Population neuroscience: why and how

Abstract

Population neuroscience endeavours to identify environmental and genetic factors that shape the function and structure of the human brain; it uses tools and knowledge of genetics, epidemiology, and cognitive neuroscience. Here, I focus on the application of population neuroscience in studies of brain development. By describing in some detail four existing large-scale magnetic resonance (MR) imaging studies of typically developing children and adolescents, I provide an overview of their design, including population sampling and recruitment, assessments of environmental and genetic "exposures," and measurements of brain and behavior "outcomes." I then discuss challenges faced by investigators carrying out such MR-based studies, including quality assurance, quality control and intersite coordination, and provide a brief overview of the achievements made so far. I conclude by outlining future directions vis-à-vis population neuroscience, such as design strategies that can be used to evaluate the presence of absence of causality in associations discovered by observational studies.

Figure 1

Population neuroscience. Traditionally, epidemiology and genetics attempt to identify “exposures” in the individual's environment and genes, respectively, as factors affecting the health of populations. Cognitive neuroscience provides the knowledge of brain and behavior “outcomes” that, ultimately, inform about possible pathways leading to good or ill mental health.

Figure 2

Sample size in genome‐wide association studies. Total individuals required for 80% power. The computations assume the number of cases equals the number of controls and a genotype relative‐risk of 1.75. CEU, JPT+CHB, and YRI are the HapMap populations. Affy 250 K Nsp and Affy 250 K Sty represent the two chips that make up the Affymetrix 500 K genotyping system. CEU, Utah residents with ancestry from northern and western Europe; JPT, Japanese in Tokyo, Japan; CHB, Han Chinese in Beijing, China; YRI, Yoruba in Ibadan, Nigeria. (Reproduced with permission from Klein, BMC Genet, 2007, 8, 58, ©).

Figure 3

Within‐subject Time 1 to Time 2 correlations in brain and behavior. These plots illustrate the degree of similarity in structural and functional MRI measures and a behavioral measure across two time‐points. The data were collected in the same set of children at Time 1 (10 years of age) and Time 2 (11.5 years of age) in a longitudinal study carried out in the author's laboratory at the Montreal Neurological Institute. WM volume: white‐matter volume [in mm³] in the right frontal lobe; BOLD Response: mean BOLD response [in %change] to angry faces in the left amygdala; reaction time: reaction time [in s] in a task requiring discrimination of affect in faces. Note that the variance between the Time 1 and Time 2 measurements is due to both measurement errors and developmental changes. Direct comparisons of Time 1 and Time 2 data suggest, however, that only the behavioral data show statistically significant (developmental) effect of visit in these three examples.

Figure 4

Outcomes: brain structure. Various quantitative measures of brain structure can be derived from T1‐weighted images using automatic image‐processing pipelines. These include 3D maps of white‐ and gray‐matter “densities,” deformation fields capturing differences in local shapes, segmented volumes of different brain structures (e.g. hippocampus), cortical thickness and folding.
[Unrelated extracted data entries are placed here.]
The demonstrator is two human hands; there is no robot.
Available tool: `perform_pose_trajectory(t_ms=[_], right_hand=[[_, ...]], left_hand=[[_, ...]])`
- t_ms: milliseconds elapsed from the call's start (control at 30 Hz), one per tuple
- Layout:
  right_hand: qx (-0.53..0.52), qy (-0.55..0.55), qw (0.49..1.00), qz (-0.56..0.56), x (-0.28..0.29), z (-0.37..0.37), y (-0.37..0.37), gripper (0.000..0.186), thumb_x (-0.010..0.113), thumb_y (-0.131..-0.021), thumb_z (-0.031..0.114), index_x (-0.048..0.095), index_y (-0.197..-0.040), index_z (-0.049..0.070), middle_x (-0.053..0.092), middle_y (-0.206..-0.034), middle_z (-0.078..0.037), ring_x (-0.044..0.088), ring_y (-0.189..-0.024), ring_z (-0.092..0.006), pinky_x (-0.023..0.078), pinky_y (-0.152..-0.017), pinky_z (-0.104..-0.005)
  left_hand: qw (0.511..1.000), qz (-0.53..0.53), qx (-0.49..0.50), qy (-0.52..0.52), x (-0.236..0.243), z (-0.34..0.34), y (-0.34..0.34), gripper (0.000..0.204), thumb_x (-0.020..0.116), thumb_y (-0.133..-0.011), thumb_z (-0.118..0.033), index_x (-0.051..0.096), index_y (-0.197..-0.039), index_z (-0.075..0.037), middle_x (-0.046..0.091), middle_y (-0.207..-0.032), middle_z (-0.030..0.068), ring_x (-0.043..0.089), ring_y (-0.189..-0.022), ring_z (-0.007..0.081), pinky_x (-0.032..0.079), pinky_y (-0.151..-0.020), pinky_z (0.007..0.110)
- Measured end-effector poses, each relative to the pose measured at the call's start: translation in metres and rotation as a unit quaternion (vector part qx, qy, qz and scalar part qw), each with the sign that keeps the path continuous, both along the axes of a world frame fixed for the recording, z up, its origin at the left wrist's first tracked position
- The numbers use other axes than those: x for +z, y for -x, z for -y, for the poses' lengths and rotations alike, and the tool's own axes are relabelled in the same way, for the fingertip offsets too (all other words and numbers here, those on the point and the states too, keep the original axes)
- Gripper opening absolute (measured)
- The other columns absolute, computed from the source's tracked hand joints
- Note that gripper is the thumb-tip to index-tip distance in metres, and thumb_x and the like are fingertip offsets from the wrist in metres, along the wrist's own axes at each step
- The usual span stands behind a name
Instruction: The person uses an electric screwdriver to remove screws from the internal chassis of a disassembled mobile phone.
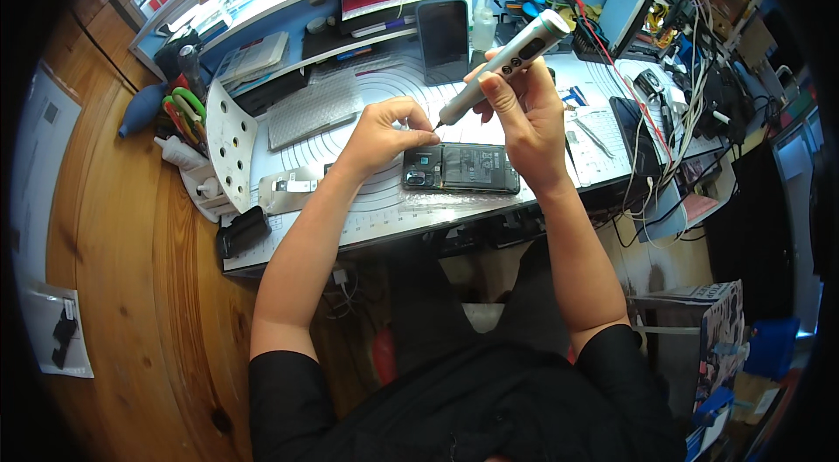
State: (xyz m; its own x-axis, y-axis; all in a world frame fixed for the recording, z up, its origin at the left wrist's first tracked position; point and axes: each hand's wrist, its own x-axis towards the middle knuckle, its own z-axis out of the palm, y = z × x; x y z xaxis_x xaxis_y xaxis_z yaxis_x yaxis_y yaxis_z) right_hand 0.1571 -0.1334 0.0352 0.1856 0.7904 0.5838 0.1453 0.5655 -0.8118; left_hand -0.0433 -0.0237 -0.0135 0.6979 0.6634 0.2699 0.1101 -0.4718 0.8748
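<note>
Phone (476, 169) is lying at frame centre on bubble wrap (437, 200), probably for cushioning | right hand (535, 132): our fingers are gripping a grey screwdriver (466, 100) tip-down, likely for aim | left hand (383, 135): fingers are bunching beside the tip, perhaps for steadying; we cannot tell their grasp

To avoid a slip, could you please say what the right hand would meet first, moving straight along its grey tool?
Led by its grey tool, the right hand would probably meet the fingers of the left hand first, or the phone; depth is unclear.
</note>
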Motion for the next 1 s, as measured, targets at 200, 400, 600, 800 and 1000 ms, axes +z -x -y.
perform_pose_trajectory(t_ms=[200,400,600,800,1000], right_hand=[[-0.052,0.001,0.999,0.013,0.008,0.023,-0.014,0.024,0.069,-0.097,0.017,0.061,-0.11,-0.001,0.072,-0.087,-0.008,0.067,-0.078,-0.0104,0.052,-0.068,-0.026],[-0.12,0.016,0.987,0.104,0.007,0.045,-0.034,0.025,0.069,-0.098,0.018,0.062,-0.112,-0.001,0.068,-0.085,-0.005,0.057,-0.071,-0.0074,0.046,-0.063,-0.0237],[-0.13,0.02,0.985,0.109,0.005,0.05,-0.039,0.025,0.07,-0.097,0.017,0.062,-0.111,-0.001,0.066,-0.083,-0.004,0.055,-0.069,-0.0074,0.045,-0.062,-0.0239],[-0.13,0.017,0.986,0.104,0.002,0.047,-0.041,0.024,0.069,-0.097,0.017,0.062,-0.111,-0.001,0.066,-0.083,-0.003,0.055,-0.069,-0.0073,0.045,-0.062,-0.0238],[-0.127,0.024,0.986,0.108,0.0,0.047,-0.042,0.024,0.069,-0.097,0.017,0.062,-0.111,0.0,0.065,-0.082,-0.003,0.054,-0.069,-0.0073,0.045,-0.062,-0.0236]], left_hand=[[1.0,-0.012,-0.007,-0.008,0.003,0.006,-0.004,0.038,0.082,-0.079,-0.012,0.074,-0.116,-0.008,0.067,-0.093,0.0001,0.054,-0.08,0.0086,0.046,-0.08,0.025],[0.998,0.028,0.056,0.013,-0.012,-0.008,-0.003,0.034,0.074,-0.091,-0.012,0.069,-0.123,-0.003,0.065,-0.095,-0.0004,0.058,-0.087,0.0071,0.048,-0.084,0.024],[0.992,0.078,0.094,0.017,-0.012,-0.01,-0.005,0.026,0.073,-0.091,-0.02,0.074,-0.112,-0.003,0.07,-0.089,0.0022,0.061,-0.083,0.0085,0.049,-0.078,0.025],[0.992,0.072,0.103,0.015,-0.01,-0.009,-0.004,0.026,0.071,-0.093,-0.021,0.074,-0.111,-0.002,0.073,-0.095,0.0057,0.065,-0.089,0.0109,0.05,-0.084,0.027],[0.992,0.057,0.109,0.03,-0.01,-0.011,-0.003,0.026,0.07,-0.094,-0.019,0.073,-0.113,-0.001,0.073,-0.098,0.0059,0.066,-0.094,0.0116,0.05,-0.086,0.026]])
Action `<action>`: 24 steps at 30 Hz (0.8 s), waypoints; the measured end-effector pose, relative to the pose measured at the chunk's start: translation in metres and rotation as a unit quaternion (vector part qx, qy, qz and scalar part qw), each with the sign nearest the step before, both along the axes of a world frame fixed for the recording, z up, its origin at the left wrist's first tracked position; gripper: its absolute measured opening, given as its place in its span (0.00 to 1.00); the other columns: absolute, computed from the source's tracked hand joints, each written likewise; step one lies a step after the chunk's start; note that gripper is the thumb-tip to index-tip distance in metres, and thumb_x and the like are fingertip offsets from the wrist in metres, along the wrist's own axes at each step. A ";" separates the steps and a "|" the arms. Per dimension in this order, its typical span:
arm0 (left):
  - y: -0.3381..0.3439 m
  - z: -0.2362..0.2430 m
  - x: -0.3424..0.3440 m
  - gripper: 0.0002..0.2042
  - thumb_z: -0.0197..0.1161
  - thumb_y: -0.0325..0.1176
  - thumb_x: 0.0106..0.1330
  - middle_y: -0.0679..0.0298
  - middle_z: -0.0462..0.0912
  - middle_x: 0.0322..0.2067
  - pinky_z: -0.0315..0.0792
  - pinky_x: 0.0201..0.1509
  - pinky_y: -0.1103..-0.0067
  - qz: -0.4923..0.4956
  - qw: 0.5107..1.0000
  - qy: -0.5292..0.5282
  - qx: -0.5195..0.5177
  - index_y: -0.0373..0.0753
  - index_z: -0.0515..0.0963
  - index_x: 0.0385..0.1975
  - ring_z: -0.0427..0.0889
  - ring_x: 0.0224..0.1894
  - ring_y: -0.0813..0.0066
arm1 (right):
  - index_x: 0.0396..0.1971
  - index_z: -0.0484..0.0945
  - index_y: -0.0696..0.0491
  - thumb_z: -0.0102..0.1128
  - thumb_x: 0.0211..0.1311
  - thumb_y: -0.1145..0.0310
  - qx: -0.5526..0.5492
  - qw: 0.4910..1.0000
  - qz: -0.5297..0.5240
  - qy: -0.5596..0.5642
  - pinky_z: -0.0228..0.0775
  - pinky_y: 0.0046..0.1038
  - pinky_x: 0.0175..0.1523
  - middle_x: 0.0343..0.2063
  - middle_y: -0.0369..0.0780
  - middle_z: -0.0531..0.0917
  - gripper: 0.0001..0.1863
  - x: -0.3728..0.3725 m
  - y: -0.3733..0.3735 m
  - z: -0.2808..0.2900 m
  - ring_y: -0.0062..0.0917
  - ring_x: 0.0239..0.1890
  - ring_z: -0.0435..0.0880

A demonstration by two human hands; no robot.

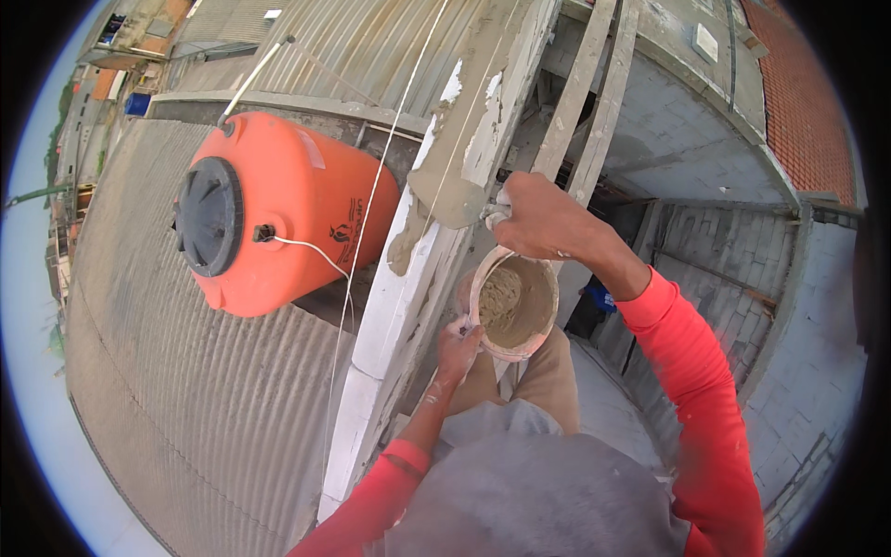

Reprinted from Paus 2005.

Figure 5

Outcomes: brain function. Functional MR images provide a variety of measures, such as the mean BOLD response in various brain regions (A) or estimates of functional connectivity (B). Examples shown here are based on fMRI data acquired in the author's laboratory in 10‐year‐old children watching video‐clips of faces (A) and hands (B). Regions included in the correlation matrix were identified with partial least squares. PMC, premotor cortex; PFC, prefrontal cortex, STS, superior temporal sulcus; FFA, face fusiform area; CeA, central amygdala; SLEA, sublenticular extended amygdala. Circles indicate brain regions identified by labels above each brain image. Plots shown in (B) are reprinted from Grosbras et al. [ 2007].

Figure 6

Sensor augmented costume. A drawing illustrating ideas for the use of sensors for data gathering generated by a participant of a workshop organized by the Stanford Center for Innovations in Learning. Reprinted from Pea et al., 2004.

Figure 7

Population neuroscience and the developing brain. Population neuroscience integrates research on pathways underlying effects of environmental and genetic “exposures” on brain and behavior “outcomes” throughout the individual's life and across generations.